Embora as fundamentações citadas acima sejam válidas, faz-se necessário analisar os impactos que a alteração proposta causaria na dinâmica da governança das sociedades limitadas, sobretudo aquelas que possuem em seu contrato social a possibilidade de instalação de Conselho Fiscal e/ou que possuem Conselho de Administração e/ou que possuem quantidade expressiva de sócios.

No artigo 1066 do Código Civil admite-se a possibilidade de instalação de Conselho Fiscal em sociedade limitada, desde que haja previsão no contrato social. No artigo 1.609 da mesma lei estão delimitadas algumas das atribuições dos membros do Conselho Fiscal (sem prejuízo de outras que possam estar previstas no contrato social), dentre as quais destacamos o exame, ao menos trimestralmente, dos livros da sociedade e do estado do caixa, e a obrigação de denunciar erros, fraudes ou crimes que descobrirem, sugerindo providências à sociedade. Ou seja, parece claro que, sendo instalado o Conselho Fiscal na sociedade limitada, os sócios delegam ao referido órgão a atribuição de acompanhar periodicamente e fiscalizar as operações sociais, sem prejuízo de os sócios exercerem esta prerrogativa à época da reunião ou assembleia anual, tornando-se desnecessário assegurar aos sócios o acesso irrestrito aos livros e documentos da sociedade a qualquer tempo.

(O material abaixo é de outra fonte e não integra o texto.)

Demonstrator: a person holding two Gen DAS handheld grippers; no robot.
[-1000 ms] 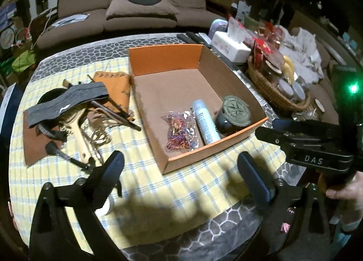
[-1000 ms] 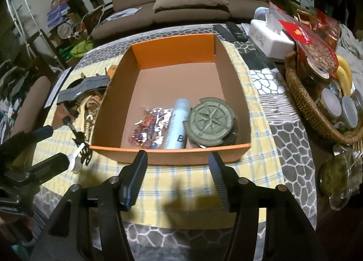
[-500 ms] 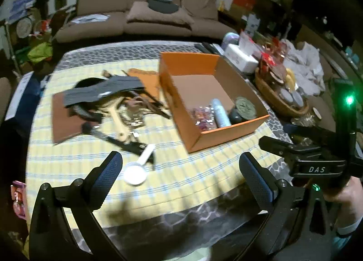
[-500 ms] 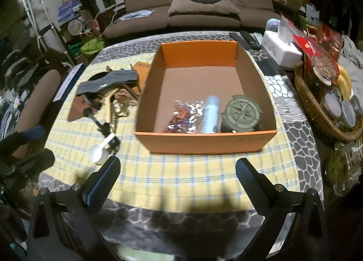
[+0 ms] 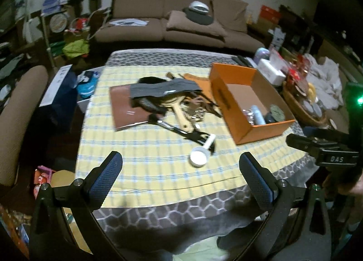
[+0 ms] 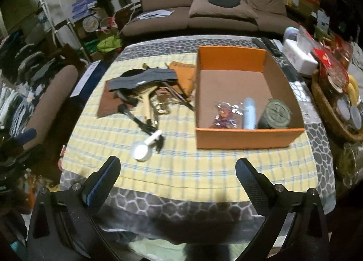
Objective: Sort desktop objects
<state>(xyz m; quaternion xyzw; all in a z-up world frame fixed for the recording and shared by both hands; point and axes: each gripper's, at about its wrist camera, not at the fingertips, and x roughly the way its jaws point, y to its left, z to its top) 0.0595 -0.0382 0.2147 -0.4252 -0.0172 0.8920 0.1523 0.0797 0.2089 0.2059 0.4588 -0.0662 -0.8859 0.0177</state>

No tocante ao Conselho de Administração, embora o funcionamento de tal órgão nas sociedades limitadas não ocorra da mesma forma que ocorre nas sociedades anônimas (ainda que no contrato social esteja prevista a regência supletiva pela Lei das S.A.), mesmo com as atribuições reduzidas é de sua competência fiscalizar a gestão dos administradores (diretores) e examinar, a qualquer tempo, os livros e documentos da sociedade. Temos, portanto, mais uma situação em que os sócios delegam o seu poder de fiscalização.

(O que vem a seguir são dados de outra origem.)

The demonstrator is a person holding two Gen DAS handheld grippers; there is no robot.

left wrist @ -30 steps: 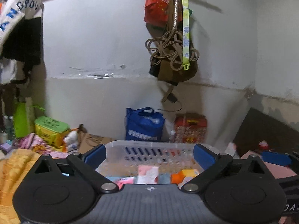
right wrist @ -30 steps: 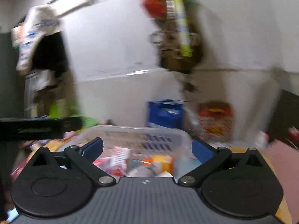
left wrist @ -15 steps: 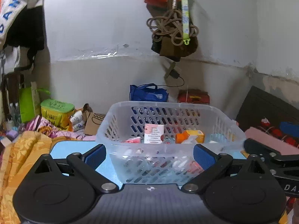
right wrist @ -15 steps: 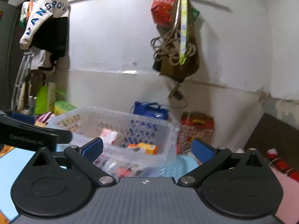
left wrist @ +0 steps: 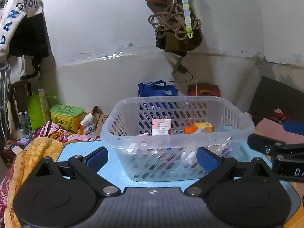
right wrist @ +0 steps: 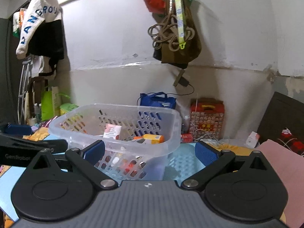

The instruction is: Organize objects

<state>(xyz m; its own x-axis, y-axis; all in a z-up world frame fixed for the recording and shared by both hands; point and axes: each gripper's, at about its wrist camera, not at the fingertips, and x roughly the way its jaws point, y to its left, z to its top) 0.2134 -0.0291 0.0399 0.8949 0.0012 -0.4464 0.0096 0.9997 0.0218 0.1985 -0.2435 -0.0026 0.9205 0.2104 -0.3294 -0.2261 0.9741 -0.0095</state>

Outra situação que deve ser analisada com cautela ocorre nas sociedades limitadas com quantidade significativa de sócios. O próprio Código Civil nos traz uma referência de qual quantidade de sócios poderia ser interpretada como significativa, ao determinar no artigo 1.071, § 1º, que a deliberação em assembleia será obrigatória se o número de sócios for superior a dez. Agora, imaginemos a hipótese em que uma sociedade limitada possua 20 sócios – algo não tão raro, sobretudo nas empresas familiares em que membros de diferentes gerações participam do capital social – qual seria o impacto na governança da empresa se cada um dos sócios decidisse exercer o seu direito de fiscalizar a sociedade na época em que quisesse? Seria exigir, praticamente, que a sociedade estruturasse um departamento de relação com investidores para atender todas as solicitações dos sócios, dada a abrangência dos documentos e informações que a lei lhes permite analisar.

Como conclusão, parece que seria mais razoável por parte do legislador prever algumas limitações ao direito de fiscalização dos sócios das sociedades limitadas, no que diz respeito à época em que tal direito pode ser exercido, sobretudo naquelas que possuem Conselho de Administração e/ou quantidade expressiva de sócios e/ou que preveem no seu contrato social a possibilidade de instalação do Conselho Fiscal, evitando que o desenvolvimento das atividades sociais seja prejudicado em razão do envolvimento que seria exigido dos administradores da sociedade no fornecimento de informações e prestação dos esclarecimentos necessários ao exercício pleno do direito de fiscalização por parte dos sócios.

Gustavo Pires Ribeiro, coordenador da área societária do escritório Marins Bertoldi Sociedade de Advogados.